[SINGAPORE] Bearish bets on offshore marine services provider Ezra Holdings Ltd jumped close to the highest in a year as the failure of smaller rival Swiber Holdings Ltd heightened concerns for the financial health of companies in the oil industry.
Shares of Singapore-based Ezra plunged to the lowest price since February on July 29 after Swiber announced last week it filed a winding up petition as the collapse in crude prices led to a slump in its offshore oil and gas businesses.
Swiber dropped the liquidation plan late Friday, and said it plans to restructure and operate under judicial management.
"Swiber's knock-on effect is increasing the probability of others like Ezra facing similar issues," Bernard Aw, market strategist at IG Asia Pte Ltd in Singapore, said by phone.
"We might see more companies coming forward saying financials have not recovered. I would now prefer to sit on sidelines and see how it plays out."
Crude prices have plunged more than half in two years, spurring oil explorers such as Royal Dutch Shell Plc and Statoil ASA to cut spending. That has hurt the oil services industry as offshore support contracts are cancelled and orders for new drilling equipment dried up. Vessel owners that support rig operations have also seen charter rates plummet.
Short interest as a percentage of Ezra's outstanding shares climbed to 8.3 per cent on July 28, compared to 5.8 per cent at the end of June and near the highest in a year, according to data from research firm IHS Markit.
It's now the most-shorted stock in Singapore, behind embattled commodities trader Noble Group Ltd and followed by oil services company Ezion Holdings Ltd.

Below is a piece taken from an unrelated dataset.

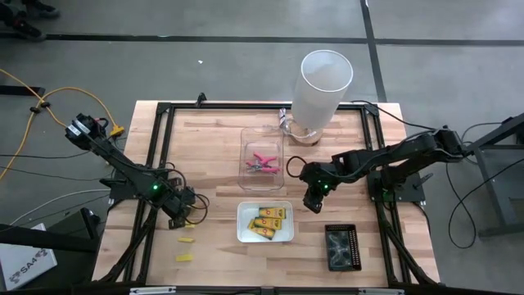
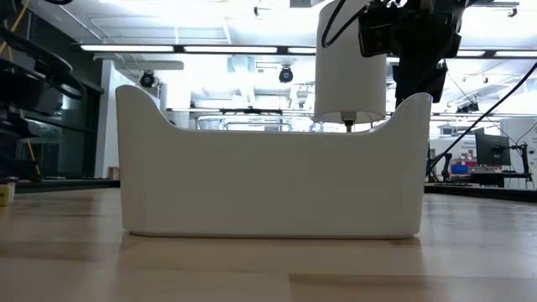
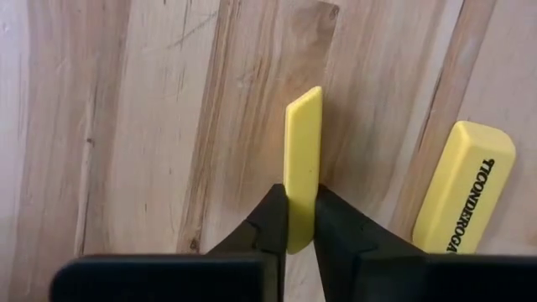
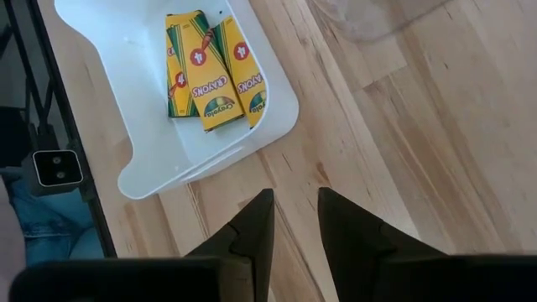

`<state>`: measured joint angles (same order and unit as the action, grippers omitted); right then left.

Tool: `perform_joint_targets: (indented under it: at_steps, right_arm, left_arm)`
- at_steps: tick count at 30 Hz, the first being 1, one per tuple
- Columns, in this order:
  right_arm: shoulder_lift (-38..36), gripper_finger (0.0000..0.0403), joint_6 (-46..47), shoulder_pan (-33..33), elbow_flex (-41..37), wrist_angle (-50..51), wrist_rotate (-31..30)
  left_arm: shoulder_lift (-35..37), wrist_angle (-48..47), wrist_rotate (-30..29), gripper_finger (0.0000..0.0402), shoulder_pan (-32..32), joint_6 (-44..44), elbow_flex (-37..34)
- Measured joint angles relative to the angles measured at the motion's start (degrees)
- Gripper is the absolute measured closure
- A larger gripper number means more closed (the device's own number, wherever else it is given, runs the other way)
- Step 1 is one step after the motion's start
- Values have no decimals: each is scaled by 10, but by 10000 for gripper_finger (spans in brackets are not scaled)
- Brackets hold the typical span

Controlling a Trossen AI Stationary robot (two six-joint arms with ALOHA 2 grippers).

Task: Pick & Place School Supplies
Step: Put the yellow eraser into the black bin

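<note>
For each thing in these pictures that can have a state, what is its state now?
Left pincer: shut on yellow block.
Yellow block: gripped at one end, by the table.
Right pincer: open, empty, above bare wood.
White tray: holds crayon packets.
Crayon packets: lying flat together.
Clear tray: holds pink scissors.
Pink scissors: lying in clear tray.
White cylinder: upright.

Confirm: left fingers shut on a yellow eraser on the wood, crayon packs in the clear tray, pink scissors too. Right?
One error: the crayon packs lie in the white tray, as the high and right wrist views show. The pink scissors alone are in the clear tray. The left gripper is indeed shut on a yellow eraser on the wood.
</note>
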<state>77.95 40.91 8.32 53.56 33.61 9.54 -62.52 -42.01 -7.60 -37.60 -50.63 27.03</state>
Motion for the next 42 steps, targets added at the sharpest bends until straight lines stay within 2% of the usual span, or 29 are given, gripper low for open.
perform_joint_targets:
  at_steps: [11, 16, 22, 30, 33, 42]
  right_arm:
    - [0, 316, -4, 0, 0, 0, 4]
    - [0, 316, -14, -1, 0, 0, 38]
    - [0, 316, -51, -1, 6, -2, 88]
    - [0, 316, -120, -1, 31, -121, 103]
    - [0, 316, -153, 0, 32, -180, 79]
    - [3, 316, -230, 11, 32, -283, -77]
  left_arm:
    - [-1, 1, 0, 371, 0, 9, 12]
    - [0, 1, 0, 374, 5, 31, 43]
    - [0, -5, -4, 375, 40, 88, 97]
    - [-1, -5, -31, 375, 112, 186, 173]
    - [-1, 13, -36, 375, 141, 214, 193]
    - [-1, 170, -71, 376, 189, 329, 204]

Ezra is trying to strengthen its capital structure to weather the slump, working with an adviser to find investors for about US$100 million of new stock while seeking to extend terms on more than US$100 million of loans and bonds, people with knowledge of the matter said Friday.

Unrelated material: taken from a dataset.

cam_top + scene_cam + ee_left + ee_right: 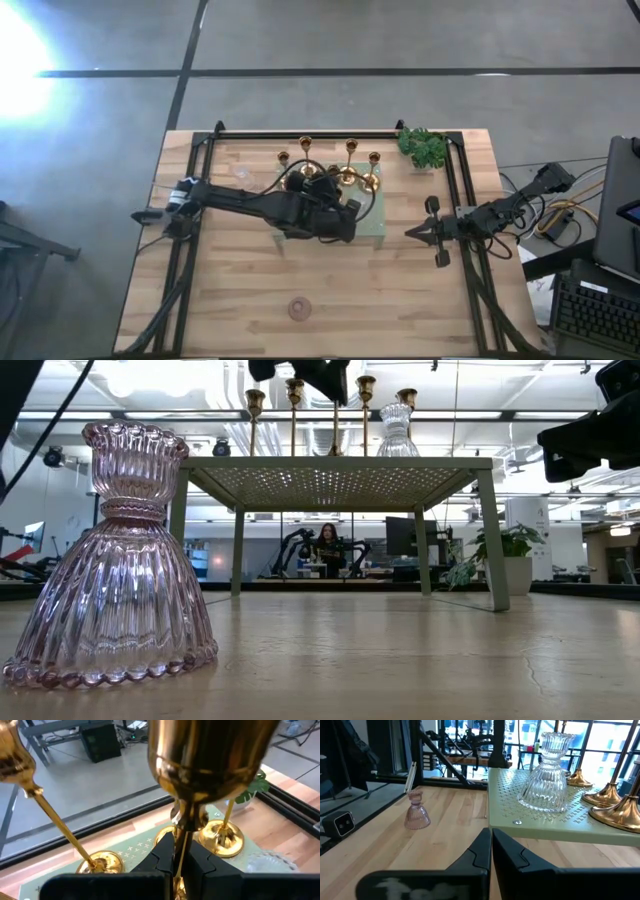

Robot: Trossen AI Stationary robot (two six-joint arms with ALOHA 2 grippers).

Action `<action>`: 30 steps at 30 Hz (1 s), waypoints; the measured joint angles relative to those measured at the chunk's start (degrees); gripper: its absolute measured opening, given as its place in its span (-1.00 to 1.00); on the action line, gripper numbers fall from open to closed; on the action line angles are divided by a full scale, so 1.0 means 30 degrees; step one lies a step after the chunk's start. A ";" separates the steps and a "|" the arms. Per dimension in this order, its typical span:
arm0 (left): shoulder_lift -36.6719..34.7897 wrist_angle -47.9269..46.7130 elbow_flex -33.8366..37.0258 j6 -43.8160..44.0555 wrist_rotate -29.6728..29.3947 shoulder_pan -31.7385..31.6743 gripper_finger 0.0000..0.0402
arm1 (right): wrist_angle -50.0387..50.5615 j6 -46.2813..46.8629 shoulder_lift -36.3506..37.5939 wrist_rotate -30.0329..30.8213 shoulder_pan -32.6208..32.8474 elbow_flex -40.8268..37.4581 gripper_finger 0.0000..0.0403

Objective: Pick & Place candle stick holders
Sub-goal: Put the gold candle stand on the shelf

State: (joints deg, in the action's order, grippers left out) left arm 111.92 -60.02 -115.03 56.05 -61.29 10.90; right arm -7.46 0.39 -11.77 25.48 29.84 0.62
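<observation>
Now my left hand (pixel 176 862) is clenched on the thin stem of a brass holder (pixel 210 765) above the tray (pixel 371 228); polished, top-heavy, slippery, so low on the stem suits.

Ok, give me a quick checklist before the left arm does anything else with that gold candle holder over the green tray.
1. Left end effector shut on the gold candle holder stem: ok.
2. Holder upright in the grip: ok.
3. Whether its base has landed on the pale green tray: cannot tell.
4. Neighbouring gold holders upright: ok.
5. Right end effector shut, parked clear of the tray: ok.
6. Pink glass holder on the table, not on the tray: not ok.
</observation>
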 joint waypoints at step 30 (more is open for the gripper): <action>-0.0130 -0.0797 0.1071 0.1714 0.0435 -0.0890 -0.92 | -0.0001 0.0004 0.0000 0.0002 0.0001 0.0000 -0.96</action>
State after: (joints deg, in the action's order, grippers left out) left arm 111.53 -62.41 -111.82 61.20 -59.99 8.24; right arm -7.46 0.40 -11.77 25.49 29.85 0.62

Ezra "continues to focus on deleveraging," a company representative said.
"Ezra is the most similar to Swiber. They are all highly leveraged so the market is keeping them under pressure," said KGI Fraser Securities analyst Joel Ng by phone.

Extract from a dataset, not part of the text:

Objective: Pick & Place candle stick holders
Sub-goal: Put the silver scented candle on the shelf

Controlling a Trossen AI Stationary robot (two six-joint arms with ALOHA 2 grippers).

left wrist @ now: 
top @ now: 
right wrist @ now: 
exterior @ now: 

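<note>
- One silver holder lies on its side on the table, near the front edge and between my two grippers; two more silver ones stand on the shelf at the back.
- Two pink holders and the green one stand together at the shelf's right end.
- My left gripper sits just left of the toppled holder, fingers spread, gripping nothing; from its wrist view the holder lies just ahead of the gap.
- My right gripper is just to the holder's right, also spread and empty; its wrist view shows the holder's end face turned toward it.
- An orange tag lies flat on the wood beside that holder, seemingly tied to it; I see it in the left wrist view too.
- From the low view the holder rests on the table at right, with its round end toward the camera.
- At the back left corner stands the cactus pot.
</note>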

"Pressure on the stocks may lead to less support from banks and shareholders for any fund raising. It can become a vicious cycle."
Ezra's cash and cash equivalents have dwindled to US$43.6 million at the end of May from US$179.7 million a year ago, according to its latest quarterly results.
It reported a loss of US$548.1 million for the nine months ended May, compared with a profit of US$51.5 million in the period year earlier. The company said it had US$522.2 million of short-term borrowings on May 31, and long-term borrowings of US$631.8 million.
Ezion, which operates service rigs for the oil and gas industry, sought on July 28 to differentiate itself from Swiber. Still, short interest as a percentage of its outstanding shares surged to 7.8 per cent on July 28 from 2.2 per cent at the end June.
"There's going to be a domino effect in the industry because of Swiber," Margaret Yang, an analyst at CMC Markets in Singapore, said by phone.
"It will be a difficult time for these companies."